"""
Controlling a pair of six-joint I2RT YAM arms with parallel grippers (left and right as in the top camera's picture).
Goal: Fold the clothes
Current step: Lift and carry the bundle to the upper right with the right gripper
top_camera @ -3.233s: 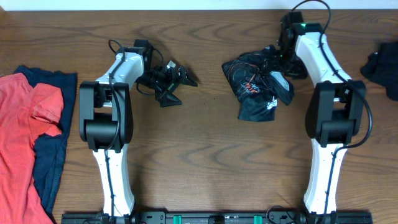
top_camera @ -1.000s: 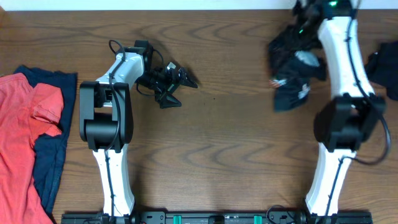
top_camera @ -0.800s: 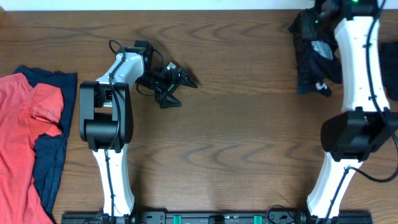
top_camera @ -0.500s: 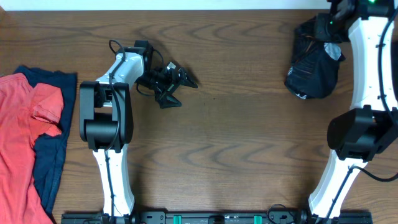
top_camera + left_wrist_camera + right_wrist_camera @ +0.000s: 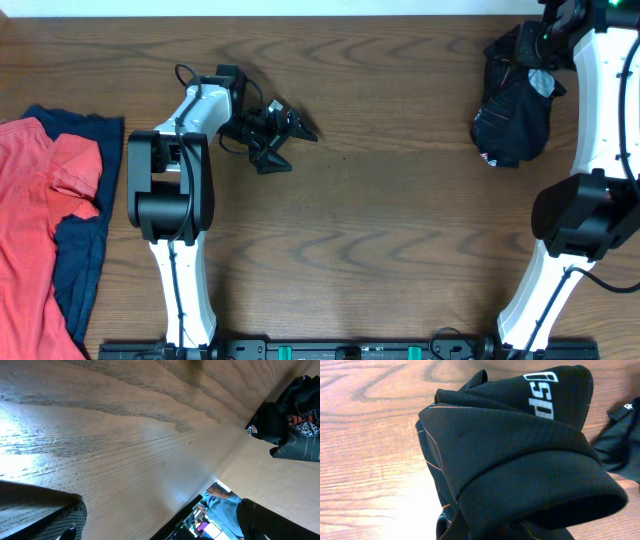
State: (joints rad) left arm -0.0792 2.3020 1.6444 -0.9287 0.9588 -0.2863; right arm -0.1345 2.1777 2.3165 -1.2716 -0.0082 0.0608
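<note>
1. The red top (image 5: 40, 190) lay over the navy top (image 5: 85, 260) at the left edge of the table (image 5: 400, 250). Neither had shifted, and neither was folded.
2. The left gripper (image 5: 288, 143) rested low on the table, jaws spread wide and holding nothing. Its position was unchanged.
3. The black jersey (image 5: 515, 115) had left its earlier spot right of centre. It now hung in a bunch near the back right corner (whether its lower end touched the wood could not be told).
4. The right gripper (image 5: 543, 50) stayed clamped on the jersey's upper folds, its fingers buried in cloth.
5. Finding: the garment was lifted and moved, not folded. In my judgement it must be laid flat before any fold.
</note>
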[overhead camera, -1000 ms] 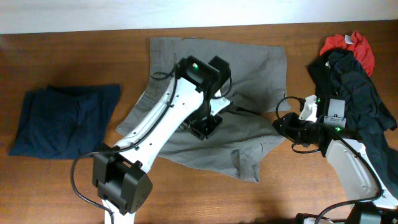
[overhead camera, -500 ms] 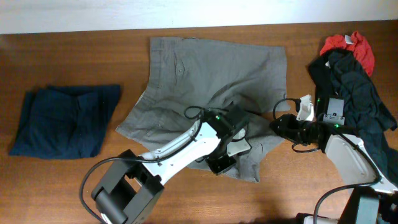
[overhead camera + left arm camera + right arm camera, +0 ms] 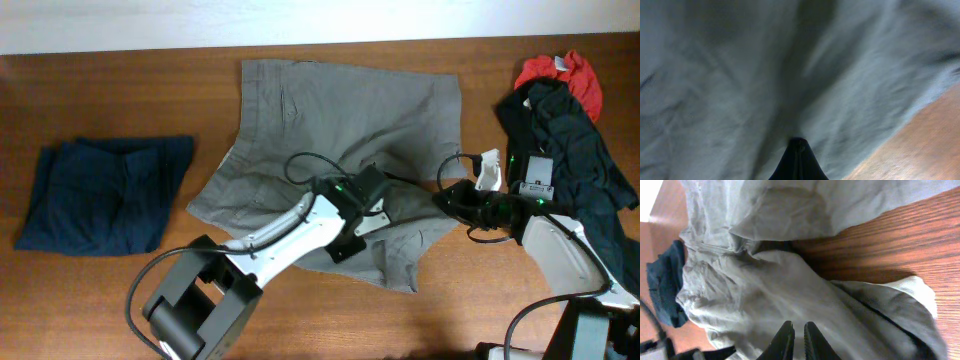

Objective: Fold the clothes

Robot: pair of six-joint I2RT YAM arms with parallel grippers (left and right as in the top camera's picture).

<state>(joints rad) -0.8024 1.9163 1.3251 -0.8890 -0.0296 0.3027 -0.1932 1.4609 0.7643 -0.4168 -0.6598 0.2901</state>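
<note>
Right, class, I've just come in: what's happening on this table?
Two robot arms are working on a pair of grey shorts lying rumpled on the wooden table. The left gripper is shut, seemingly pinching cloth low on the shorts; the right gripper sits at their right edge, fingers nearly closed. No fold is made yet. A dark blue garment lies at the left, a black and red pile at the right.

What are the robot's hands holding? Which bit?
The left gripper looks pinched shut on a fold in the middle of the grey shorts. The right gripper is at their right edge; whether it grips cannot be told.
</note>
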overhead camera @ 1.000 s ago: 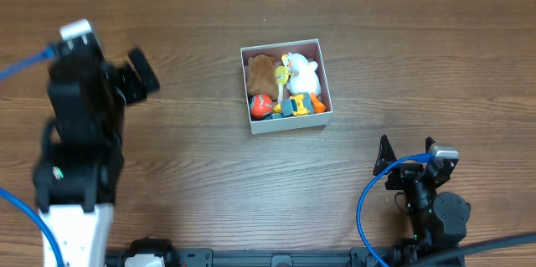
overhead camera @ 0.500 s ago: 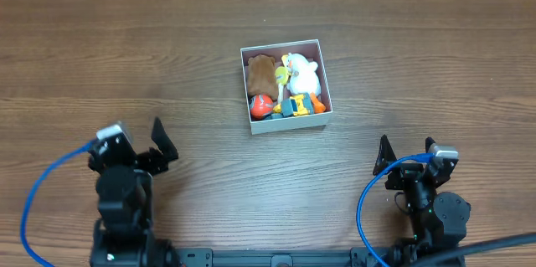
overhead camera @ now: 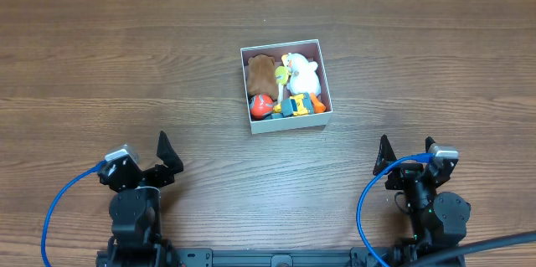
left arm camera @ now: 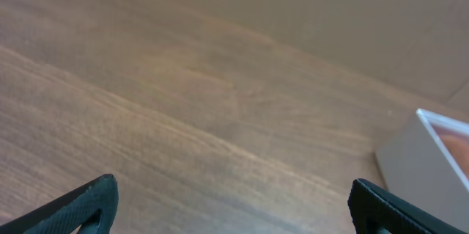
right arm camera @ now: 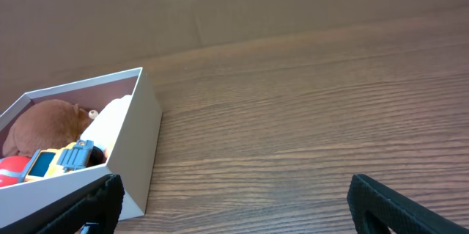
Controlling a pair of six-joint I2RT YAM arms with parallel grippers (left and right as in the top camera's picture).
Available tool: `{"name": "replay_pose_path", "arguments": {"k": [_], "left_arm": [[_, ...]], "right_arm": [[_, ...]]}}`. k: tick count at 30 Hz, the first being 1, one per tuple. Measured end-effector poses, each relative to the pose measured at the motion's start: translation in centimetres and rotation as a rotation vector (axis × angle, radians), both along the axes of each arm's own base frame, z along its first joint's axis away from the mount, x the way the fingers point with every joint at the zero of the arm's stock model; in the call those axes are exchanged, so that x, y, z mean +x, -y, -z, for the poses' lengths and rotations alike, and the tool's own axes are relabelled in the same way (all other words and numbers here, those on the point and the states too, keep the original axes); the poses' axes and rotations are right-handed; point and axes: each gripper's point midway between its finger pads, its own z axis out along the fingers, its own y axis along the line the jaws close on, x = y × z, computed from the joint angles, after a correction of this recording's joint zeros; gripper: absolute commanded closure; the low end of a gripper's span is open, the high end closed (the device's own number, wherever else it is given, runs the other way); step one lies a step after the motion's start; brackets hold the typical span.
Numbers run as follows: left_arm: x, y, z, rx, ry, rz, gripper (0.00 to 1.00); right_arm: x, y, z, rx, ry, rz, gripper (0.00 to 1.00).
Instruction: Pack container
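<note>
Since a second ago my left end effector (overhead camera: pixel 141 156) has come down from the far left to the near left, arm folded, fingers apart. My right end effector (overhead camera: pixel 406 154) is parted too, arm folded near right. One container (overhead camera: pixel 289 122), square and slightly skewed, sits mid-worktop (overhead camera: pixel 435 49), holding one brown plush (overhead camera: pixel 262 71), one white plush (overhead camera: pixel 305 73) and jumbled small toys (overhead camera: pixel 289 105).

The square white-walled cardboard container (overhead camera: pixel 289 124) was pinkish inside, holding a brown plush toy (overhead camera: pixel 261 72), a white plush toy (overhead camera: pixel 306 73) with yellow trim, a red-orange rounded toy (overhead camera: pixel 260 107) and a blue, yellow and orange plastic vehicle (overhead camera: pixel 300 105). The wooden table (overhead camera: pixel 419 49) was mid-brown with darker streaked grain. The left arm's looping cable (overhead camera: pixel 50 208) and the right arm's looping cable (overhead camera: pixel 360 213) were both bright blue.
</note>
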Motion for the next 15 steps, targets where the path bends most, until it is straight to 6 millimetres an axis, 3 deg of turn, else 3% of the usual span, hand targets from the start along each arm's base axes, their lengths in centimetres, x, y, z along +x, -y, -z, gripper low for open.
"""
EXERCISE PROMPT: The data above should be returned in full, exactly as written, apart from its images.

ANSWER FOR THE TASK:
Controlling a pair of six-joint I2RT YAM arms with parallel grippers (left and right as in the top camera's picture).
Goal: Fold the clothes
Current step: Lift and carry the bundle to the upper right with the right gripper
top_camera @ -3.233s: 
top_camera @ -1.000s: 
top_camera @ -0.800s: 
top_camera @ -0.500s: 
top_camera + left_wrist_camera + right_wrist_camera @ +0.000s: 
State: (joints rad) left arm -0.0792 2.3020 1.6444 -0.9287 0.9588 -0.2863; right arm -0.1345 2.1777 2.3165 -1.2716 -0.0082 0.0608
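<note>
1. The red top (image 5: 40, 190) lay over the navy top (image 5: 85, 260) at the left edge of the table (image 5: 400, 250). Neither had shifted, and neither was folded.
2. The left gripper (image 5: 288, 143) rested low on the table, jaws spread wide and holding nothing. Its position was unchanged.
3. The black jersey (image 5: 515, 115) had left its earlier spot right of centre. It now hung in a bunch near the back right corner (whether its lower end touched the wood could not be told).
4. The right gripper (image 5: 543, 50) stayed clamped on the jersey's upper folds, its fingers buried in cloth.
5. Finding: the garment was lifted and moved, not folded. In my judgement it must be laid flat before any fold.
</note>
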[overhead camera, -1000 ms] 
[overhead camera, -500 ms] 
[overhead camera + left arm camera + right arm camera, +0 ms] 

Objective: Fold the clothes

Robot: pair of six-joint I2RT YAM arms with parallel grippers (left and right as in the top camera's picture).

<state>(joints rad) -0.8024 1.9163 1.3251 -0.8890 -0.0296 0.3027 -0.1932 1.4609 0.7643 -0.4168 -0.6598 0.2901</state>
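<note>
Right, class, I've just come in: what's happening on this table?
Two robot arms are working on a pair of grey shorts lying rumpled on the wooden table. The left gripper is shut, seemingly pinching cloth low on the shorts; the right gripper sits at their right edge, fingers nearly closed. No fold is made yet. A dark blue garment lies at the left, a black and red pile at the right.

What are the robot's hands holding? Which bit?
The left gripper looks pinched shut on a fold in the middle of the grey shorts. The right gripper is at their right edge; whether it grips cannot be told.
</note>
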overhead camera @ 1.000 s ago: 
overhead camera @ 0.500 s ago: 
overhead camera @ now: 
left arm camera @ now: 
right arm camera @ now: 
Controlling a pair of six-joint I2RT YAM arms with parallel grippers (left and right as in the top camera's picture).
Available tool: `{"name": "replay_pose_path", "arguments": {"k": [_], "left_arm": [[_, ...]], "right_arm": [[_, ...]]}}`. k: tick count at 30 Hz, the first being 1, one per tuple. Measured end-effector poses, each relative to the pose measured at the motion's start: translation in centimetres and rotation as a rotation vector (axis × angle, radians), both along the axes of each arm's own base frame, z along its first joint's axis away from the mount, x the way the fingers point with every joint at the zero of the arm's stock model; in the call those axes are exchanged, so that x, y, z mean +x, -y, -z, for the poses' lengths and rotations alike, and the tool's own axes are relabelled in the same way (all other words and numbers here, those on the point and the states too, keep the original axes); the poses' axes and rotations are right-handed; point and axes: each gripper's point midway between its finger pads, its own z axis out along the fingers, its own y axis along the line the jaws close on, x = y × z, computed from the joint angles, after a correction of this recording's joint zeros; gripper: absolute commanded closure; the low end of a gripper's span is open, the high end closed (the device's own number, wherever else it is given, runs the other way); step one lies a step after the motion's start; brackets hold the typical span.
Numbers run as follows: left_arm: x, y, z, rx, ry, rz, gripper (0.00 to 1.00); right_arm: x, y, z, rx, ry, rz, gripper (0.00 to 1.00).
Instruction: Pack container
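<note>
Since a second ago my left end effector (overhead camera: pixel 141 156) has come down from the far left to the near left, arm folded, fingers apart. My right end effector (overhead camera: pixel 406 154) is parted too, arm folded near right. One container (overhead camera: pixel 289 122), square and slightly skewed, sits mid-worktop (overhead camera: pixel 435 49), holding one brown plush (overhead camera: pixel 262 71), one white plush (overhead camera: pixel 305 73) and jumbled small toys (overhead camera: pixel 289 105).

The square white-walled cardboard container (overhead camera: pixel 289 124) was pinkish inside, holding a brown plush toy (overhead camera: pixel 261 72), a white plush toy (overhead camera: pixel 306 73) with yellow trim, a red-orange rounded toy (overhead camera: pixel 260 107) and a blue, yellow and orange plastic vehicle (overhead camera: pixel 300 105). The wooden table (overhead camera: pixel 419 49) was mid-brown with darker streaked grain. The left arm's looping cable (overhead camera: pixel 50 208) and the right arm's looping cable (overhead camera: pixel 360 213) were both bright blue.
</note>
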Motion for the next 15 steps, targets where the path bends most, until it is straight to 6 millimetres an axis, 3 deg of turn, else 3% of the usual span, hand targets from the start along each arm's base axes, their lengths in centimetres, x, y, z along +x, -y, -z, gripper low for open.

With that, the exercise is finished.